Assigned task:
Apart from the pictures, return every line of the listing exactly.

Given material:
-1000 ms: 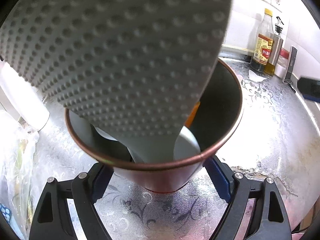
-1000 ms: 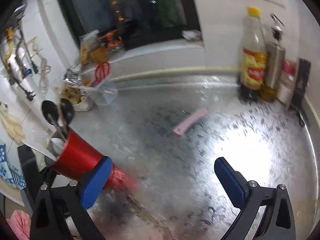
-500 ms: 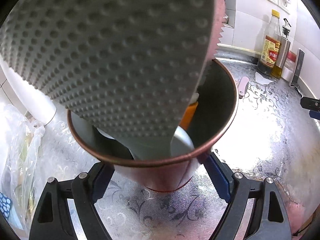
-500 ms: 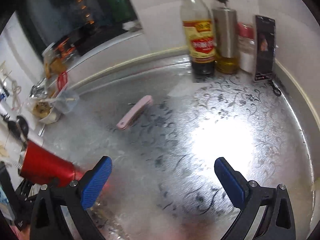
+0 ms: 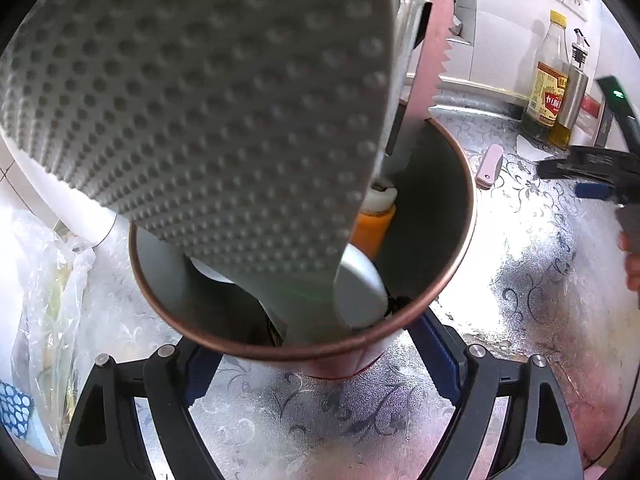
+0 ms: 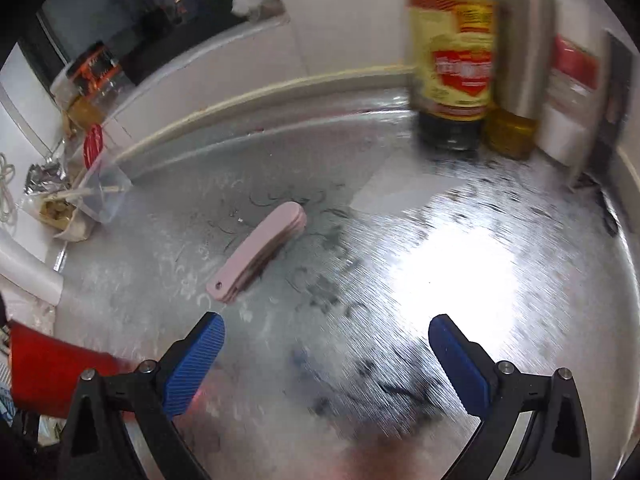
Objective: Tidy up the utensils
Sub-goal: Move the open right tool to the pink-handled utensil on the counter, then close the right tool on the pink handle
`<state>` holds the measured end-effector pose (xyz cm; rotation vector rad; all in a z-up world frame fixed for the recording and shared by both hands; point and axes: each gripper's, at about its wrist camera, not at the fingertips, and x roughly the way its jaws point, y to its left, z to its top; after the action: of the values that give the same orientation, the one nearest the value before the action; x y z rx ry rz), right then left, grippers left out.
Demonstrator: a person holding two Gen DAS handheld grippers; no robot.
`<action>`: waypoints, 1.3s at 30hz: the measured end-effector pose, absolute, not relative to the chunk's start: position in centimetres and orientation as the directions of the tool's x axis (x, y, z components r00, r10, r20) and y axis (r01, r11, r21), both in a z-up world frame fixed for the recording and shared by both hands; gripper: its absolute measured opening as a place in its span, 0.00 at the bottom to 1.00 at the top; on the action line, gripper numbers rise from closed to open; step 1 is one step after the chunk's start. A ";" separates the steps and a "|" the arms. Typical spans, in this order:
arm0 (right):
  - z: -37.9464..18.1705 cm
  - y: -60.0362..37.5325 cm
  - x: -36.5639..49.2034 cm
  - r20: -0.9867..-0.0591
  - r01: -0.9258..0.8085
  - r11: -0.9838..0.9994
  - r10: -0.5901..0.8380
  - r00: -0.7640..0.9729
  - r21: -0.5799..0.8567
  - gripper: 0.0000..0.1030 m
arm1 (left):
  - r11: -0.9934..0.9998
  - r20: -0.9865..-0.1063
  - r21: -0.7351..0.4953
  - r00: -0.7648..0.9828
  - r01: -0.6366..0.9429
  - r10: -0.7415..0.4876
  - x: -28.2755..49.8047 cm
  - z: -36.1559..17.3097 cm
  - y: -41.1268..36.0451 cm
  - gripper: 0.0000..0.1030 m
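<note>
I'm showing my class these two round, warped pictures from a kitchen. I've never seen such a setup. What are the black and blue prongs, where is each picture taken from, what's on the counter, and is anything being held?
The prongs are hand-held two-finger grippers, one in each of a person's hands, each carrying a wide-angle camera that looks along its fingers.

The left camera shows the left gripper clamped on a red cup. Utensils stand in it, among them a big grey dimpled spatula.

The right camera shows the right gripper open and empty above the shiny counter. A pink folded tool lies ahead of it. Bottles stand at the back wall, and food bags sit on the left.
</note>
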<state>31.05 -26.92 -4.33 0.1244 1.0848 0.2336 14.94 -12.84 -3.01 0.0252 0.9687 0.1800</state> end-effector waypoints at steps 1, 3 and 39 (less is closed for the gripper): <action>-4.7 -26.5 31.6 -0.867 -0.124 0.970 0.241 0.436 0.207 1.00 | 0.985 -0.819 0.103 0.551 -0.139 0.163 15.1 -2.9 -12.8 0.85; -5.4 -25.8 32.7 -0.879 -0.114 0.973 0.229 0.418 0.199 1.00 | 0.985 -0.820 0.103 0.549 -0.135 0.162 15.2 -2.6 -12.7 0.85; -5.3 -16.9 39.8 -0.897 -0.105 0.994 0.050 0.440 0.004 0.32 | 0.995 -0.800 0.053 0.592 -0.085 0.093 12.5 -3.1 -8.6 0.85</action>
<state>39.78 -16.91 -5.33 -0.0553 1.1111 0.0967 12.54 -8.57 -3.14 0.0095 0.9313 0.1036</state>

Task answer:
-1000 ms: 
-1000 ms: 
-500 ms: 
-500 ms: 
+0 ms: 
+0 ms: 
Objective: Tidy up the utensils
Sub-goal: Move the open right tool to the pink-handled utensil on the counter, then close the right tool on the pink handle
`<state>` holds the measured end-effector pose (xyz cm; rotation vector rad; all in a z-up world frame fixed for the recording and shared by both hands; point and axes: each gripper's, at about its wrist camera, not at the fingertips, and x roughly the way its jaws point, y to its left, z to its top; after the action: of the values that give the same orientation, the one nearest the value before the action; x y z rx ry rz), right then left, grippers left out.
Demonstrator: a person holding two Gen DAS handheld grippers; no robot.
`<action>`: waypoints, 1.3s at 30hz: the measured end-effector pose, absolute, not relative to the chunk's start: position in centimetres and orientation as the directions of the tool's x axis (x, y, z components r00, r10, r20) and y axis (r01, r11, r21), both in a z-up world frame fixed for the recording and shared by both hands; gripper: its absolute measured opening as a place in its span, 0.00 at the bottom to 1.00 at the top; on the action line, gripper numbers rise from closed to open; step 1 is one step after the chunk's start. A ";" separates the steps and a "|" the arms. Typical spans, in this order:
arm0 (right):
  - z: -37.9464..18.1705 cm
  - y: -60.0362..37.5325 cm
  - x: -36.5639..49.2034 cm
  - r20: -0.9867..-0.0591
  - r01: -0.9258..0.8085
  - r11: -0.9838..0.9994
  - r10: -0.5901..0.8380
  - r00: -0.7640..0.9729
  - r21: -0.5799..0.8567
  - gripper: 0.0000..0.1030 m
arm1 (left):
  - r11: -0.9934..0.9998
  - r20: -0.9865..-0.1063
  - r21: -0.7351..0.4953
  - r00: -0.7648..0.9828
  - r01: -0.6366..0.9429
  - r10: -0.7415..0.4876
  - x: -28.2755..49.8047 cm
  - z: -36.1559..17.3097 cm
  - y: -41.1268..36.0451 cm
  - gripper: 0.0000..0.1030 m
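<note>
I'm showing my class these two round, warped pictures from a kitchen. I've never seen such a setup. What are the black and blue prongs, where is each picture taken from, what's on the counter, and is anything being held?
The prongs are hand-held two-finger grippers, one in each of a person's hands, each carrying a wide-angle camera that looks along its fingers.

The left camera shows the left gripper clamped on a red cup. Utensils stand in it, among them a big grey dimpled spatula.

The right camera shows the right gripper open and empty above the shiny counter. A pink folded tool lies ahead of it. Bottles stand at the back wall, and food bags sit on the left.
</note>
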<state>31.05 -26.92 -4.33 0.1244 1.0848 0.2336 14.94 -12.84 -3.01 0.0252 0.9687 0.1800</state> end-effector waypoints at steps 1, 3 and 39 (less is closed for the gripper): <action>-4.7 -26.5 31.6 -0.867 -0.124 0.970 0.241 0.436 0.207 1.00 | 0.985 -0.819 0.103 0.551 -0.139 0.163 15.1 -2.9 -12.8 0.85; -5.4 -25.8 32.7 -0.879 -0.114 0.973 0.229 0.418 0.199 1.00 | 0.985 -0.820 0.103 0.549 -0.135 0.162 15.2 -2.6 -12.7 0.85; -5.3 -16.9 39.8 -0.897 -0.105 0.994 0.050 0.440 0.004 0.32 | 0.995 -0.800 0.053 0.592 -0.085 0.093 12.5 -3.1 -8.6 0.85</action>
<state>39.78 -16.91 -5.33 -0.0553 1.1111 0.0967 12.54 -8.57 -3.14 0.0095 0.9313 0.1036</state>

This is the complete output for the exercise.